Cet amendement, que la commission des finances a adopté, ne change dans le livre des procédures fiscales qu’un mot, mais un mot important.
Une des difficultés que rencontre l’administration fiscale, lorsqu’elle procède à des redressements sur le fondement de l’abus de droit, est de démontrer que la réorganisation ou la délocalisation mise en oeuvre par l’entreprise a pour unique motif d’échapper à l’impôt.

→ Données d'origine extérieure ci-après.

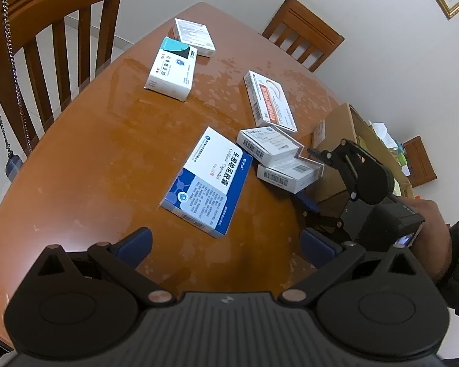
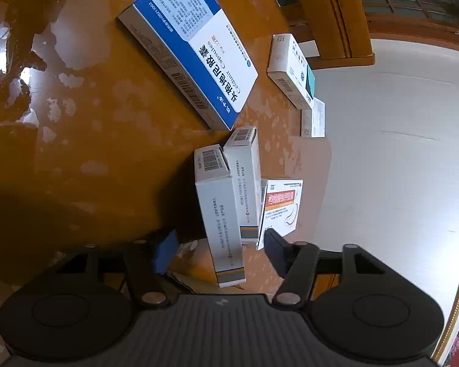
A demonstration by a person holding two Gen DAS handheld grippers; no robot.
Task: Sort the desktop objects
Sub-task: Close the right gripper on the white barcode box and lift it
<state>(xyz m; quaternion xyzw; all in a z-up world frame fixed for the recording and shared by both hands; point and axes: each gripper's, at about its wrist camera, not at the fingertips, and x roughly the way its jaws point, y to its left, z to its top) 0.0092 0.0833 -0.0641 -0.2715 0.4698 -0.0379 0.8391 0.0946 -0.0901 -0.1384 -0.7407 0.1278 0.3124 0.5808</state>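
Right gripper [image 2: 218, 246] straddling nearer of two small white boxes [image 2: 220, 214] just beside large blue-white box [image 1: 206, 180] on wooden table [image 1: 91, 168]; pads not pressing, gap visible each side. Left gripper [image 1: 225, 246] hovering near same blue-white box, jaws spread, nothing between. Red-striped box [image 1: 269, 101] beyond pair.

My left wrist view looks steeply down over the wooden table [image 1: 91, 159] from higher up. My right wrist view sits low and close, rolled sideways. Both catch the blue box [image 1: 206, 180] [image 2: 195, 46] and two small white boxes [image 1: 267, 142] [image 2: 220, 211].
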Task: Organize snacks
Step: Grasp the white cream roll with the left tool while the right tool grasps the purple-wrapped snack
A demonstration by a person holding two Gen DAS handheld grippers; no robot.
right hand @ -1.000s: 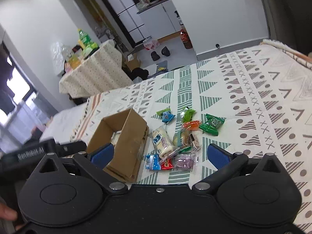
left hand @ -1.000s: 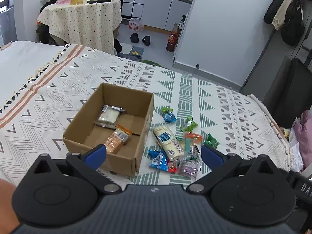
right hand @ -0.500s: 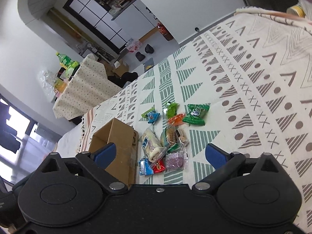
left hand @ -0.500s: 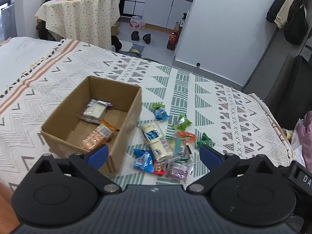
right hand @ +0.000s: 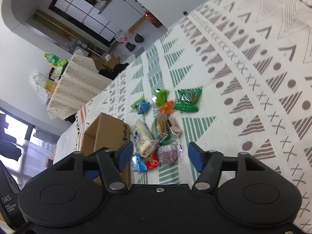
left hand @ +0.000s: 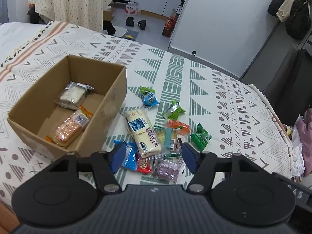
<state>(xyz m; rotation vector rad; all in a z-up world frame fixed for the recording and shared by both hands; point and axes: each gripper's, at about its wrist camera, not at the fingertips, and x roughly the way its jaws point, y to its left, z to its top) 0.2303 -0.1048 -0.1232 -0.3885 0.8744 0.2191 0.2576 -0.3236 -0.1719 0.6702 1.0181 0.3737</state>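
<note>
While hovering: left gripper (left hand: 153, 153) and right gripper (right hand: 160, 154) are gaping wide, both empty.
Snacks: loose pile (left hand: 156, 136) is lying beside the cardboard box (left hand: 109, 105).
Risk: crowded, overlapping wrappers are inviting a double pickup or slip.

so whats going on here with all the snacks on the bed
A person holds a gripper in each hand and is sorting snacks into a cardboard box on a patterned bedspread. Two packets, a pale one and an orange one, already lie in the box. The rest sit in a loose pile beside it, including a long cream packet. The left gripper and right gripper are both open above the pile, holding nothing.
</note>
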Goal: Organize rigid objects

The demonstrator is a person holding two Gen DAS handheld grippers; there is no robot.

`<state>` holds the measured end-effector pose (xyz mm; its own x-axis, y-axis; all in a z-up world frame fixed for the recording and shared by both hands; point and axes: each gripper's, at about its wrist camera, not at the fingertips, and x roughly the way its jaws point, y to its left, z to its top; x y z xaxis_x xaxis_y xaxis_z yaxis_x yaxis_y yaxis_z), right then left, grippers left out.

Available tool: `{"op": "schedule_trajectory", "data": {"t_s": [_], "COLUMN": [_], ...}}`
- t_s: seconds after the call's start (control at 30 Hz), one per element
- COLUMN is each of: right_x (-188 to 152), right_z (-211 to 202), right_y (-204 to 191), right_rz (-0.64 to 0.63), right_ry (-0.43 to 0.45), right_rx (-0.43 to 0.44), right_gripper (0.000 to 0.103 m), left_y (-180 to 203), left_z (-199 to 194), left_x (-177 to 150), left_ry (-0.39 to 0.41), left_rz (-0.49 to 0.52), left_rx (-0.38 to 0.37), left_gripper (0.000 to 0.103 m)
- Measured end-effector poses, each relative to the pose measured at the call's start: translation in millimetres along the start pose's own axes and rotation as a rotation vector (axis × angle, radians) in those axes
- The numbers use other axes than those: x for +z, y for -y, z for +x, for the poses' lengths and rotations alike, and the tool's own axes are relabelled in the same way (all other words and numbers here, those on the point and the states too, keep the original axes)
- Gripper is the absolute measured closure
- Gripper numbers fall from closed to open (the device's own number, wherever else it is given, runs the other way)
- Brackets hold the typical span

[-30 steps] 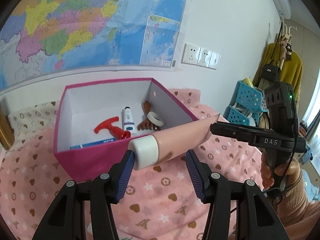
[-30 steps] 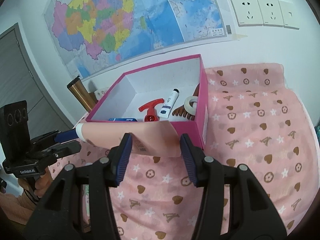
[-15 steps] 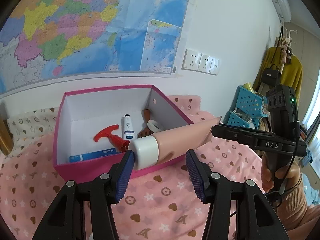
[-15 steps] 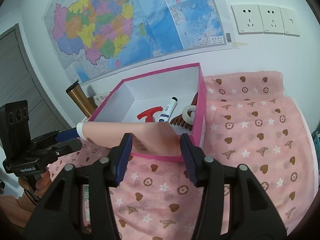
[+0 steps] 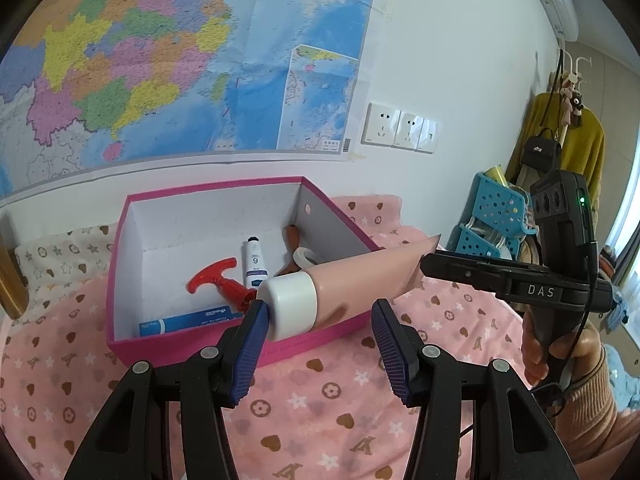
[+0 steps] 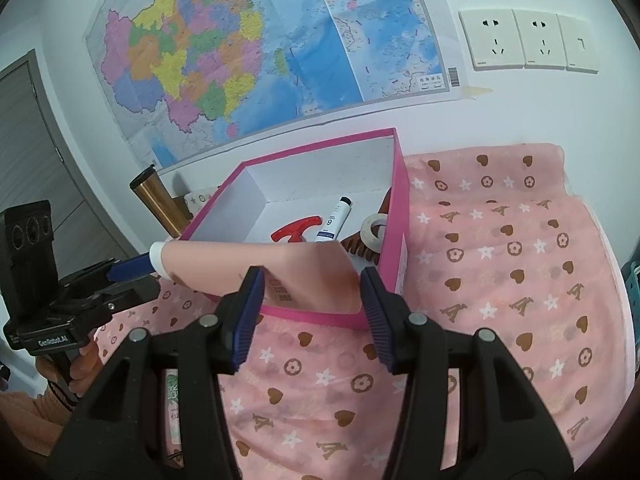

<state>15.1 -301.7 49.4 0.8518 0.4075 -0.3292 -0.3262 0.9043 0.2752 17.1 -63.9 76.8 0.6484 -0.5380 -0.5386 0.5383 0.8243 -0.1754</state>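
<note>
A pink tube with a white cap (image 5: 344,284) hangs level over the front wall of the pink box (image 5: 120,264). My right gripper (image 6: 312,304) is shut on the tube's flat crimped end (image 6: 316,276). My left gripper (image 5: 318,332) is open, its jaws on either side of the white cap; the left fingertip (image 5: 256,320) is at the cap. In the box lie a red T-handled tool (image 5: 218,282), a small white tube (image 5: 254,262), a blue box (image 5: 188,320), a tape roll (image 5: 306,258) and a brown comb (image 6: 362,248).
The box (image 6: 400,216) stands on a pink patterned cloth (image 6: 500,280) against a wall with a map. A copper flask (image 6: 158,200) stands left of the box. Blue baskets (image 5: 492,220) and hanging clothes are at the right. A green-labelled packet (image 6: 174,404) lies on the cloth.
Both grippers have risen and moved the tube toward the box; it now hangs over the box's front wall. The grips have not changed.
</note>
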Motion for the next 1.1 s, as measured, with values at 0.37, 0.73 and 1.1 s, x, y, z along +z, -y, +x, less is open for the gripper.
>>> {"op": "schedule_trajectory", "data": {"t_s": [0.37, 0.73, 1.1], "right_x": [0.8, 11.2, 17.1], "right_z": [1.0, 8.7, 14.0], "right_y": [0.9, 0.9, -0.8], "right_rz": [0.002, -0.009, -0.016], "right_ry": [0.001, 0.006, 0.004], "right_rx": [-0.005, -0.003, -0.005], "right_gripper": [0.050, 0.050, 0.051], "left_y": [-0.7, -8.5, -15.4], "left_z": [2.1, 7.2, 11.9], "left_x": [2.6, 6.7, 11.6], "left_ry": [0.001, 0.000, 0.001], "left_rz": [-0.004, -0.021, -0.034], "left_rx": [0.002, 0.008, 0.016], "left_gripper": [0.049, 0.050, 0.049]}}
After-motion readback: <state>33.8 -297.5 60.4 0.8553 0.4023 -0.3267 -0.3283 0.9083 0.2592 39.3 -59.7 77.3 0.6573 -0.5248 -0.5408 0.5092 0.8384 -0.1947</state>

Pour une entreprise qui délocalise dans un paradis fiscal, ou dans un pays étape vers un paradis fiscal, il est assez aisé de prouver l’existence d’un autre élément, et de faire ainsi obstacle à l’application de l’abus de droit.
Nous proposons donc de remplacer le motif exclusif par le motif principal. Un amendement comparable avait été adopté au Sénat : M. le ministre avait alors déclaré qu’il était important de se donner le temps de réfléchir à ce dispositif, et surtout, à sa mise en oeuvre. Nous le faisons, en prévoyant un délai de deux ans.
Cet amendement reprend la proposition no 1 du rapport sur l’optimisation fiscale des entreprises dans un contexte international, adopté à l’unanimité par la commission des finances. Les entreprises font souvent valoir qu’elles respectent la lettre des législations. Certes, mais elles en contournent l’esprit. Que de grandes entreprises multinationales parviennent à ne payer aucun impôt dans pratiquement aucun pays est contraire à l’esprit des législations nationales mais aussi aux principes fondamentaux, notamment à l’article 13 de la déclaration des droits de l’homme et du citoyen aux termes duquel chacun est imposé en fonction de ses facultés.
Le résultat de cette optimisation fiscale agressive est que ce qui est imposé est ce qui n’est pas mobile : il s’agit, pour l’essentiel, du travail, ce qui n’est pas efficace d’un point de vue économique. De surcroît, ce sont les entreprises plus petites, qui ont bien autre chose à faire que de l’optimisation fiscale, qui acquittent l’impôt sur les sociétés, tandis que les grandes y échappent.
Ce sujet est fondamental et je pense que notre assemblée votera cet amendement sans hésiter, quitte à l’affiner ultérieurement. Les choses doivent changer dans ce domaine, et c’est à nous, parlementaires, de le dire.